Then, it screamed. Malin had closed her eyes and was holding on tightly to Robert’s hands. He had yet to open his eyes and see the soul. It screamed again, as if it were in agony, and I could almost feel the pulsating magic spreading over the surface of the ward. Whatever it was, the soul didn’t like it.
“Tell us why you were summoned,” Damian repeated, and the soul began to slam itself against the surface of the ward.
“Make it stop!” she shouted. “Make it stop now!”
“Tell us what we want to know,” Damian said and watched her slam her fists on the ward, screaming. “Tell us!”
The words of my spell were at the tip of my tongue. Every time the soul touched the ward, Malin flinched, as if she could feel it all the way to her bones, and so did Robert. Damian kept shouting at her to tell us what she knew, and she kept screaming at him to stop it.
“She’s getting through,” Mal said, eyes squeezed shut, her arms shaking.
I began to whisper the spell of the same ward I’d used last night. No way was that soul going anywhere.
But I only made it halfway through.
“The Treasure of Saraph!” the soul shouted so loudly my ears whistled. My hands moved to them instinctively to block out the screeching sounds she let out.

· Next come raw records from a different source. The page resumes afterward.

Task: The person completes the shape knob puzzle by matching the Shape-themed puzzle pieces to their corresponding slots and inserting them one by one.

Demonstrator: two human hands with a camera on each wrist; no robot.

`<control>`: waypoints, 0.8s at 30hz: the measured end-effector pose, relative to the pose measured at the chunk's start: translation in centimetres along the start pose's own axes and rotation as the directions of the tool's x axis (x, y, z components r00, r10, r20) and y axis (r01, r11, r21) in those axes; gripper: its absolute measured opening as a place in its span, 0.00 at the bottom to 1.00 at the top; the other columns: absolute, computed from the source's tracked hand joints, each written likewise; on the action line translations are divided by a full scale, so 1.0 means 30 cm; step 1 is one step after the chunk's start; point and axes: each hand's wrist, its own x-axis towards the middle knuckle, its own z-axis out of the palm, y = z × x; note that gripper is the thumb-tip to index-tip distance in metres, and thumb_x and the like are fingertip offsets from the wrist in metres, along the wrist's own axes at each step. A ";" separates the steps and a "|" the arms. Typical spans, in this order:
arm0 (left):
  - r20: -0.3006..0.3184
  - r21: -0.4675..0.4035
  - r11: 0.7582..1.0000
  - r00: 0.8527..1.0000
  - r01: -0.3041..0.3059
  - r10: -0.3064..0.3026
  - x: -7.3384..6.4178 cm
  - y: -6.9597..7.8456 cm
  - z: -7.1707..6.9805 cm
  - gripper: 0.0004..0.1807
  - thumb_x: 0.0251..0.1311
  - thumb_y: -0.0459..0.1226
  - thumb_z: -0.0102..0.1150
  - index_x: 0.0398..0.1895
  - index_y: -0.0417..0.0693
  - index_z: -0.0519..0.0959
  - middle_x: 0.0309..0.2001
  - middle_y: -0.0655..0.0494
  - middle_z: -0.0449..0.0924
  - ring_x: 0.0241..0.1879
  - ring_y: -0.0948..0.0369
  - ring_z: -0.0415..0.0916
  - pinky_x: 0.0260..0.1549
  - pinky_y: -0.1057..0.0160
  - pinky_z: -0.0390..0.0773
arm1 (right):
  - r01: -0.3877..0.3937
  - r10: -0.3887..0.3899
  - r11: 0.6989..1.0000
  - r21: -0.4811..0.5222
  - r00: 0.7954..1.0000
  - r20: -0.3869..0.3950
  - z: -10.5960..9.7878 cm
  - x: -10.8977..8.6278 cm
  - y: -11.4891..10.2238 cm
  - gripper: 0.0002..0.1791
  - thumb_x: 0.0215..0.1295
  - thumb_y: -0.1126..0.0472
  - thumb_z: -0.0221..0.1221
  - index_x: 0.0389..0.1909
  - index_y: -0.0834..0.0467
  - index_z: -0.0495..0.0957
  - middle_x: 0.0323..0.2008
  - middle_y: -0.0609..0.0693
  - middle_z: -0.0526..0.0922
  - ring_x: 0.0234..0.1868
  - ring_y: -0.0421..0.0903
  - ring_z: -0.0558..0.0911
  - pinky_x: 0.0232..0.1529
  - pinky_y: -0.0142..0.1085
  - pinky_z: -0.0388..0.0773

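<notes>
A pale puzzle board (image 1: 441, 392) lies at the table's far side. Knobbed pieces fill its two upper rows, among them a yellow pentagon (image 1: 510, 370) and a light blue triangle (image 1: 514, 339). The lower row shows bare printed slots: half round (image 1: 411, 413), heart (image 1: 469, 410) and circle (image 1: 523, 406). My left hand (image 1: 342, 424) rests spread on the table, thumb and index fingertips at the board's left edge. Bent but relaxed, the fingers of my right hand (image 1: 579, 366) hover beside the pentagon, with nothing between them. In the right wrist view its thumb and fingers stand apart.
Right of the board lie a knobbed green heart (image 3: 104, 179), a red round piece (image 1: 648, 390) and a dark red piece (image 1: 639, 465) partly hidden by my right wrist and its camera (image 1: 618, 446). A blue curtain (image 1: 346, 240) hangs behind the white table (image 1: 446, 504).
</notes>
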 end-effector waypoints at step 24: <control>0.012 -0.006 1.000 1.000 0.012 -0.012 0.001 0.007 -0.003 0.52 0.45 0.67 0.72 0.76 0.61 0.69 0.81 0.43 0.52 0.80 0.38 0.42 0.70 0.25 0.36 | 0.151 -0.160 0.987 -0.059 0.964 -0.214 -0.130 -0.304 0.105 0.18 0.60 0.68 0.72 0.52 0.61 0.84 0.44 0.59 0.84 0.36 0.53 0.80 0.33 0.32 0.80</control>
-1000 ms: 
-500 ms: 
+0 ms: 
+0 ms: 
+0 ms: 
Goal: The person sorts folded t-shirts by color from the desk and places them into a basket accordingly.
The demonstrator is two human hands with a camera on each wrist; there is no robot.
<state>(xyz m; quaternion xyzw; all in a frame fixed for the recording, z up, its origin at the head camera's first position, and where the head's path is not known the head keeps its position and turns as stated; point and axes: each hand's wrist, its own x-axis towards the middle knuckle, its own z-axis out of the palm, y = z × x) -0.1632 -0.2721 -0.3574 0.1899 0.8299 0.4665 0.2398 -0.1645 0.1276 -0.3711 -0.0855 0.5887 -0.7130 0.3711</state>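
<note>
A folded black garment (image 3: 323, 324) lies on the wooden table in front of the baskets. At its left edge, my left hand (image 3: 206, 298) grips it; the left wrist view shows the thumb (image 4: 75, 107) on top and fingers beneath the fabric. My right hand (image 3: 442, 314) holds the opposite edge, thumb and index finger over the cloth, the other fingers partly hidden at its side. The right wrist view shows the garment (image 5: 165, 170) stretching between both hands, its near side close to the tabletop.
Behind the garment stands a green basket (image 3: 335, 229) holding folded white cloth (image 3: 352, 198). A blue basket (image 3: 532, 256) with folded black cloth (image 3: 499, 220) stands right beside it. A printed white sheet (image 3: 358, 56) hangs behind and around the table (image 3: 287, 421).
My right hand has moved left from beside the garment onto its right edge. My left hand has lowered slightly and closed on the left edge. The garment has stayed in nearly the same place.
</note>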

Then, it stopped abruptly.
Mal was breathing heavily, sweat glistening on her forehead, but her eyes were open. She looked up at the soul, but she wasn’t in awe anymore. She looked terrified.
“What is the Treasure of Saraph?” Damian asked the soul. It was suspended on air, no longer floating around. Now, it stood perfectly still right over her tomb. “What is the—” He never got to finish speaking. The soul moved lightning fast and slammed itself onto the ward so hard, I could almost hear the magic cracking.
Then, she floated to the other side, slowly, before she struck again.
“We can’t hold it!” Malin cried, and I was already chanting my own ward before she soul began to scream again. I wrapped my hands over my ears again tightly and spoke the words of the spell as fast as I could.
Malin and Robert’s hands were shaking, holding onto one another so tightly, their knuckles had turned completely white. They began to chant again, together, and they didn’t whisper. They shouted at the top of their voices while the soul screamed bloody murder.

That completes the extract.